Work instructions:
Each line of the listing must be transcribed exactly, except for the images, which should be excluded.

********

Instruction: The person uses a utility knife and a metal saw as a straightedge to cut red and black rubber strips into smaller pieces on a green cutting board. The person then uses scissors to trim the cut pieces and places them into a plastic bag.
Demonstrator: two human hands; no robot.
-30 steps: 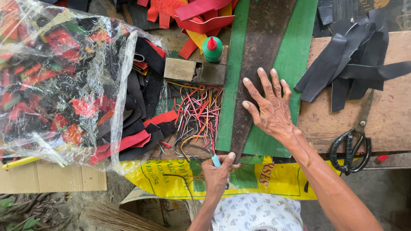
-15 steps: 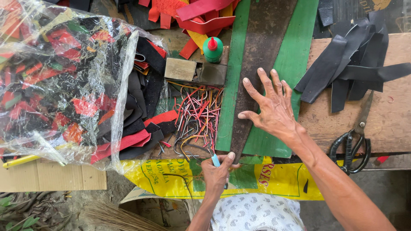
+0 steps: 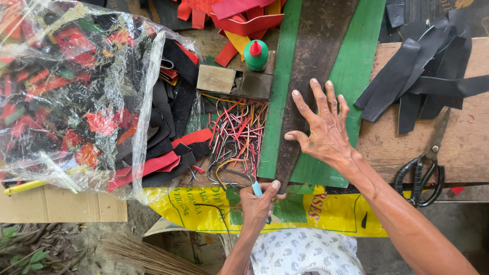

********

Written solution:
Instruction: The person uses a utility knife and a metal saw as a straightedge to cut red and black rubber strips into smaller pieces on a green cutting board. The person then uses scissors to trim the cut pieces and places them into a plastic bag.
Demonstrator: two human hands; no robot.
-30 steps: 
-15 steps: 
+0 steps: 

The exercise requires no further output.